DoorDash Finalizes $3.9 Billion Acquisition of Deliveroo: What It Means for DASH Stock

DoorDash has agreed to buy the food delivery company Deliveroo for £2.9 billion, ending Deliveroo’s difficult time since going public in the UK. DoorDash, based in San Francisco, will pay 180p per share in cash for Deliveroo, which has struggled since its £7.6 billion valuation four years ago.

This deal means Deliveroo will become another UK company taken over by a US rival, which is a setback for the London market and the UK tech industry.

Deliveroo, which has a food delivery app operating in nine countries, has faced tough competition from rivals like Uber Eats and reported its first full-year profit in March. The food delivery industry is seeing more consolidation, as companies believe being larger will help them grow.

Earlier this year, Prosus, the European investment arm of South African company Naspers, made a €4.1 billion deal to take Europe’s largest food delivery group, Just Eat Takeaway, private.

Deliveroo and DoorDash announced their boards have finalized the cash deal. DoorDash mainly works in the US, Canada, Australia, and New Zealand, and its business does not compete with Deliveroo.

Deliveroo was founded in 2013 by CEO Will Shu. The Financial Times previously reported that DoorDash believed the lack of overlap would help the deal avoid being blocked by regulators.

DoorDash has expanded internationally, notably with a €7 billion stock deal for Finnish delivery app Wolt in 2021. The company operates in over 30 countries. On the same day, DoorDash announced plans to buy restaurant booking platform SevenRooms for $1.2 billion.

This move is part of DoorDash’s strategy to strengthen its position in food delivery and restaurant services. The SevenRooms deal will be in cash and is expected to close in the second half of the year.

Shares in DoorDash dropped more than 9% in early trading in New York after the announcements. Deliveroo’s acquisition by DoorDash marks the end of a tough period as a UK-listed company: Deliveroo’s shares fell sharply after its 2021 initial public offering and never bounced back.

Despite these challenges, Shu stated he was “really proud” of what the company achieved while public and saw the DoorDash deal as “the beginning of a transformative new chapter.” DoorDash is around 30 times larger than Deliveroo based on market value.

Shu noted that the larger company will be able to invest more in product development, technology, and overall customer experience.
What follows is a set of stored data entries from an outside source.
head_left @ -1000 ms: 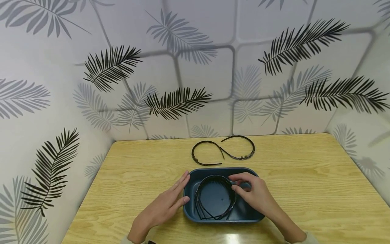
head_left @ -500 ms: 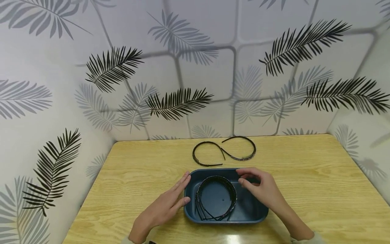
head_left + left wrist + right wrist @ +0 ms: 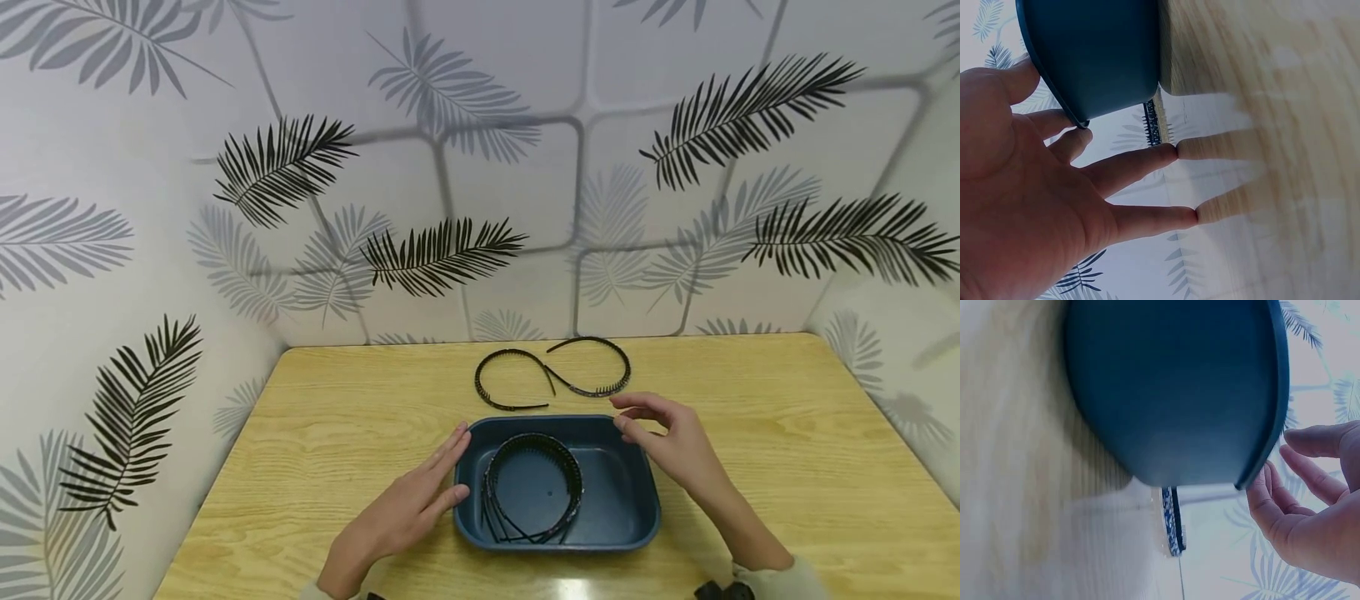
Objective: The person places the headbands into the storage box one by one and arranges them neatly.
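Observation:
My left hand (image 3: 405, 504) touches the left rim of a dark blue plastic bin (image 3: 555, 548), its fingers mostly straight. In the left wrist view, two fingertips of that hand (image 3: 1041, 187) reach the tabletop. Several black toothed headbands (image 3: 576, 492) lie nested in a ring in the bin's left part. At the far right corner, my right hand (image 3: 678, 442) hovers around the rim, fingers loosely bent, holding nothing. The right wrist view has this hand (image 3: 1316, 512) beside the bin's wall (image 3: 1172, 394); contact is unclear.
Behind the bin, two black headbands (image 3: 480, 387) lie on the wood-grain table (image 3: 360, 400); the right-hand one (image 3: 627, 367) shows a glittery section. A leaf-patterned wall (image 3: 510, 192) rises at the table's back edge. A small black object (image 3: 723, 592) shows near the right sleeve.
My right hand has moved away from the headband ring, rightward and back to the bin's far right corner. The left hand stays at the left rim. The headbands have not moved.

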`<control>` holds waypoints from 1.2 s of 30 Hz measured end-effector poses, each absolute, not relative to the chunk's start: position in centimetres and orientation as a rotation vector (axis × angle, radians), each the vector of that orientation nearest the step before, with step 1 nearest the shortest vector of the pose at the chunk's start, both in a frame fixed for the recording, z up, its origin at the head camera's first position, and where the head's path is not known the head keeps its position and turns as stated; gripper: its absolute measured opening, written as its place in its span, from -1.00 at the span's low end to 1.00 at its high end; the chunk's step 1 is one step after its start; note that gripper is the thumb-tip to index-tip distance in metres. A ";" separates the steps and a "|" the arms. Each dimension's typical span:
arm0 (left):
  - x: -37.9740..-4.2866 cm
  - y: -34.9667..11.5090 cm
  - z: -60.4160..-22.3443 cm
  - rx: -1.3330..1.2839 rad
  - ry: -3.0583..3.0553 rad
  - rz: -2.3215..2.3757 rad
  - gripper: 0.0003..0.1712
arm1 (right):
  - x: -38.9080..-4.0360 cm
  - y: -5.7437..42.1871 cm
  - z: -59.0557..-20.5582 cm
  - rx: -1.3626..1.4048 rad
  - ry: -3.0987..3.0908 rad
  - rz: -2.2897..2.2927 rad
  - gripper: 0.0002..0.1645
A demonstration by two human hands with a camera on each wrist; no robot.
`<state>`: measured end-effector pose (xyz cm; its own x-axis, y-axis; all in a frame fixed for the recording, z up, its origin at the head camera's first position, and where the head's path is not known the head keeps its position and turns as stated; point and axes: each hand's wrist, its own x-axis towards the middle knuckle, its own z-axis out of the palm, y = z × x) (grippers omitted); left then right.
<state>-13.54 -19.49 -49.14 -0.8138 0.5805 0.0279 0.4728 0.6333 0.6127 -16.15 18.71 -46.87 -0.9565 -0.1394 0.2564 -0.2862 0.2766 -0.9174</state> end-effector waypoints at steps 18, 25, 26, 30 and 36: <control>-13.6 -19.5 -48.9 0.872 2.671 0.945 -0.21 | -20.9 22.1 -47.5 0.323 -2.494 1.722 -0.52; -13.7 -19.4 -48.9 0.868 2.670 0.941 -0.21 | -23.2 23.1 -47.8 0.306 -2.531 1.741 -0.48; -13.7 -19.4 -48.9 0.866 2.669 0.941 -0.21 | -23.4 23.2 -47.8 0.301 -2.541 1.741 -0.47; -13.7 -19.4 -48.8 0.859 2.664 0.941 -0.21 | -24.4 23.3 -48.0 0.294 -2.601 1.729 -0.44; -13.6 -19.4 -48.9 0.862 2.663 0.940 -0.21 | -25.8 23.1 -48.4 0.241 -2.671 1.706 -0.44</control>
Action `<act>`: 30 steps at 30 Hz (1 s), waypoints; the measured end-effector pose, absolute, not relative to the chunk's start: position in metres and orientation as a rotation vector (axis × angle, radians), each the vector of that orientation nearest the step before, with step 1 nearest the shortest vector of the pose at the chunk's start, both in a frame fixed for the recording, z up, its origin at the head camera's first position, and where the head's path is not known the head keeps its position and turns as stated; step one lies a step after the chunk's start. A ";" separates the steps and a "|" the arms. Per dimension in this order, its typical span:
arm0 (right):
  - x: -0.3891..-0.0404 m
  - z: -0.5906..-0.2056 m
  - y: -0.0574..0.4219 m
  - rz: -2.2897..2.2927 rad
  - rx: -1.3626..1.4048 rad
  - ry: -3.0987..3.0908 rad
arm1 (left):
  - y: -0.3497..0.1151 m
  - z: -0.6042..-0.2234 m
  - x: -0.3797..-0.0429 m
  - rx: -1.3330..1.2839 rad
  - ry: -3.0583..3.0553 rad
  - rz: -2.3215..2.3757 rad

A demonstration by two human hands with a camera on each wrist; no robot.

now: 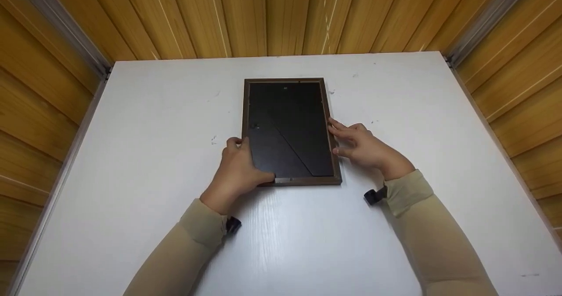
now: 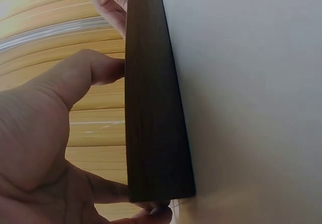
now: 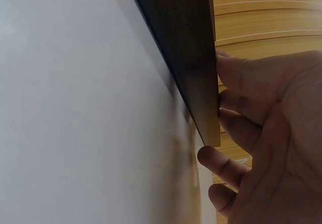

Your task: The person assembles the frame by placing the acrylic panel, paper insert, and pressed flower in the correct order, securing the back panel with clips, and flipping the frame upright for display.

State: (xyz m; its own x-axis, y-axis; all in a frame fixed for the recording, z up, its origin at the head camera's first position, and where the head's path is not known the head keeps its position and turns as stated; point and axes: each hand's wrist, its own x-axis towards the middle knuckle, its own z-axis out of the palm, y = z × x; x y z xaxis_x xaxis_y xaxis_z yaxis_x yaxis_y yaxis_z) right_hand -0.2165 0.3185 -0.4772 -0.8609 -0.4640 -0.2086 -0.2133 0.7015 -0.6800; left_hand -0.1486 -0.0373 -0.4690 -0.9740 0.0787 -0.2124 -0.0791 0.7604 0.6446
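Note:
A brown picture frame (image 1: 287, 111) lies face down on the white table, its black backing board upward. A diagonal line on the board marks the edge of a folded stand. At the near left corner my left hand (image 1: 237, 168) grips the frame, thumb on the near rim and fingers at the left side. My right hand (image 1: 366, 146) touches the right rim with its thumb and fingertips. In the right wrist view, two lower fingers (image 3: 226, 168) extend past the end of the frame's edge. The face of the frame is hidden.
The white table (image 1: 153, 111) has small dark scuffs. Wood-plank panels (image 1: 281, 19) stand behind it and along both sides, with metal strips at the corners. Dark wrist devices (image 1: 373, 196) sit by the sleeve cuffs.

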 end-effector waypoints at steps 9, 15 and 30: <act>-0.217 -0.476 0.319 -0.968 -0.526 2.540 | -0.034 -0.466 -0.154 0.006 2.724 1.010; -0.217 -0.476 0.320 -0.998 -0.546 2.528 | -0.037 -0.465 -0.156 0.025 2.717 0.983; -0.217 -0.479 0.321 -0.976 -0.535 2.539 | -0.042 -0.466 -0.155 0.037 2.694 0.955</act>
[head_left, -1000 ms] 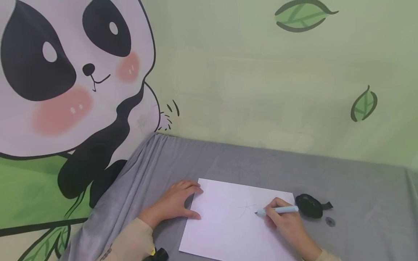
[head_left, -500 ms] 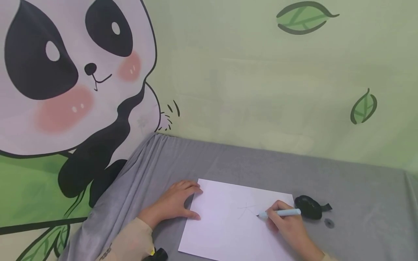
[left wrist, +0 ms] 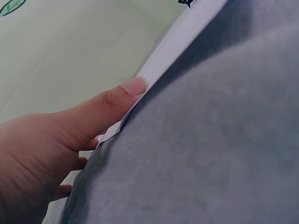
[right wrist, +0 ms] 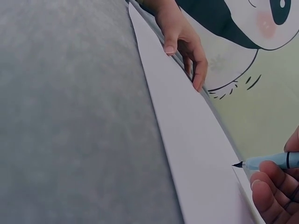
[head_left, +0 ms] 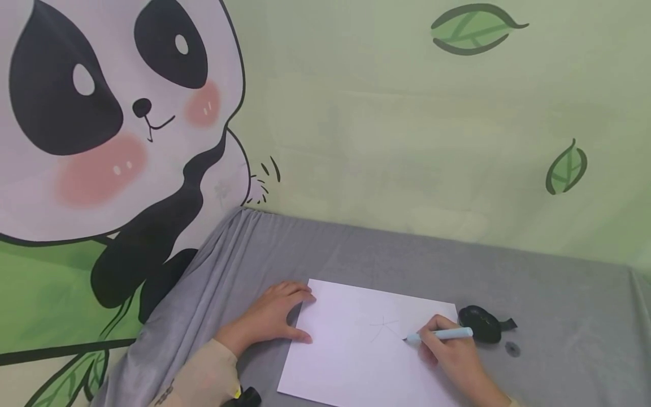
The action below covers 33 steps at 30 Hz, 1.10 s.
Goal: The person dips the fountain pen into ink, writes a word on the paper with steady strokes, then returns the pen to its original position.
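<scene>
A white sheet of paper (head_left: 346,350) lies on the grey cloth, with a few thin strokes (head_left: 383,325) crossing near its middle. My right hand (head_left: 452,353) pinches a light blue pen (head_left: 447,333), whose dark pointed tip is at the paper, at the lower end of the right slanting stroke. In the right wrist view the pen's dark nib (right wrist: 238,164) shows clearly. My left hand (head_left: 274,314) rests at the sheet's left edge, thumb and fingertips on the paper, spread apart. The left wrist view shows the left thumb (left wrist: 135,86) lying along that edge.
Just right of the sheet lie a black rounded object (head_left: 480,324) with a short tab and a small grey disc (head_left: 512,349). A black item (head_left: 248,397) sits by the left sleeve. Behind the grey cloth (head_left: 356,243) stands a wall (head_left: 396,141) with a painted panda.
My right hand and the pen have moved slightly right and down across the paper, lengthening the right slanting stroke. The left hand has stayed in place on the sheet.
</scene>
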### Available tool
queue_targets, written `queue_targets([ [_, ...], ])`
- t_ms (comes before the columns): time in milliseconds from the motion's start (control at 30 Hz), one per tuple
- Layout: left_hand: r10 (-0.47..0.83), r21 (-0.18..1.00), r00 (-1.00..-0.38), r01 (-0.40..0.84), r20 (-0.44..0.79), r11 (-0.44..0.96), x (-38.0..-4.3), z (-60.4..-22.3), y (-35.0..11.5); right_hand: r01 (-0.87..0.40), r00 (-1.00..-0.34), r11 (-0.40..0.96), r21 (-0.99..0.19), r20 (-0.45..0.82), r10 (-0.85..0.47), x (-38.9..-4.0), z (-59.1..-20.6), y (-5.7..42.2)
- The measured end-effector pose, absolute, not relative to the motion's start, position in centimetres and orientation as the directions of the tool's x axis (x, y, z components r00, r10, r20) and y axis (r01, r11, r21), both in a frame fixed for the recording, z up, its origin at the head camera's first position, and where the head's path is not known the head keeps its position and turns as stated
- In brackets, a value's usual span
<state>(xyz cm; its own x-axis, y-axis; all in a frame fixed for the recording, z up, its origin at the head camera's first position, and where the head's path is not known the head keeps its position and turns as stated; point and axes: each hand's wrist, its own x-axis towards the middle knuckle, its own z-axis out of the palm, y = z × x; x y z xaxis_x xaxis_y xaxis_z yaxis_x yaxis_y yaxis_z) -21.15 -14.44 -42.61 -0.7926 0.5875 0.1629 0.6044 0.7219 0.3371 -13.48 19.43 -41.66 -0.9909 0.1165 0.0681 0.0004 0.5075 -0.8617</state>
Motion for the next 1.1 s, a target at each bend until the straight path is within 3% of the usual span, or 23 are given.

No decisions have been made yet about his role in the new company or any branding updates.

Tony Xu, CEO and co-founder of DoorDash, said this deal will combine “DoorDash’s strong operating playbook with Deliveroo’s local expertise.” Both companies are expanding into grocery and retail delivery and are growing their advertising businesses to improve profits.

Sean Kealy, an analyst at Panmure Liberum, mentioned that DoorDash’s plan to invest more in Deliveroo shows it wants to “support competitiveness in its markets.” He said this is a clear sign that DoorDash aims to accelerate growth through this acquisition. DoorDash also announced its SevenRooms deal along with first-quarter earnings.

DoorDash reported a gross order value—total transactions on its platform—of $23.1 billion, slightly above estimates of $22.9 billion.

Revenue reached $3.03 billion, just below analysts’ expectations of $3.1 billion, but DoorDash reported a net income of $193 million, exceeding the consensus of $169 million.

The company forecasts a gross order value between $23.3 billion and $23.7 billion for the second quarter, slightly above market projections of $23.3 billion.